Como o Bloco X é um programa que se pauta também pela opinião das apresentadoras, é normal que elas exponham certas divergências em seus pontos de vista. Porém, alguns destes posicionamentos, tomados principalmente por Aline Diniz, destoam da tônica que o Bloco X propõe no seu primeiro episódio: ser um produto do Omelete direcionado ao público feminino do site e que fale com naturalidade de assuntos tabu e expressem um olhar feminino sobre os produtos da cultura pop, com um tom que destoe do recatado. Nesta observação de Natalia Bridi e Aline Diniz sobre “ter vergonha” de assistir a um soft porn no cinema contradiz o discurso trabalhado ao longo deste vídeo e daquele analisado no item anterior (3.2.2), sobre o filme Garganta Profunda, no qual, por diversas vezes, as apresentadoras postulam sobre liberdade sexual, a busca do prazer feminino e a desmistificação do sexo por parte das mulheres.

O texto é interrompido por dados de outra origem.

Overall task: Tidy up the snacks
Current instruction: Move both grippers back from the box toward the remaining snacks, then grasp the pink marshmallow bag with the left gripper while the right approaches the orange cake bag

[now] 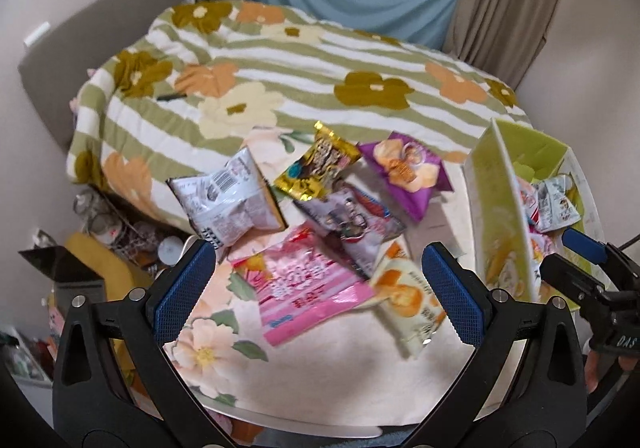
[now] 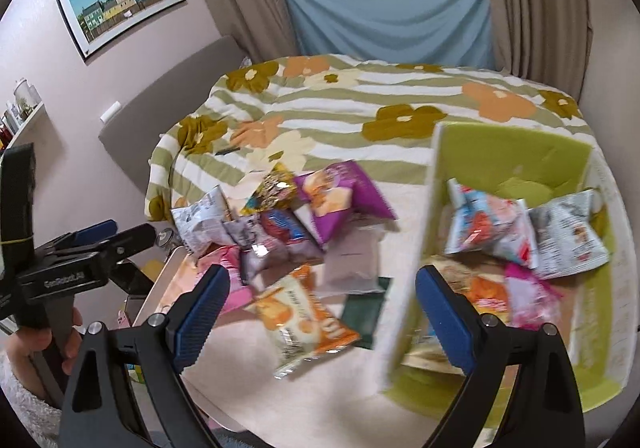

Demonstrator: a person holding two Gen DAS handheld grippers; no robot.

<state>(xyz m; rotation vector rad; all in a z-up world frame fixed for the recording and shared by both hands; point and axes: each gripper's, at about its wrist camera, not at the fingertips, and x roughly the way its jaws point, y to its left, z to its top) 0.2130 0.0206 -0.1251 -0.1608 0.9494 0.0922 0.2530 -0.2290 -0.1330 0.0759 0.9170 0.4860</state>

Essa contradição demonstra certo amadorismo e ‘improviso’ das apresentadoras ao falar sobre assuntos da causa feminista. Há a pesquisa sobre os produtos da cultura pop que elas citam no vídeo, porém existe um descompromisso – talvez até intencionalmente, para criar a impressão de proximidade com a audiência e um clima de bate-papo entre amigas –, na exposição das opiniões vigentes.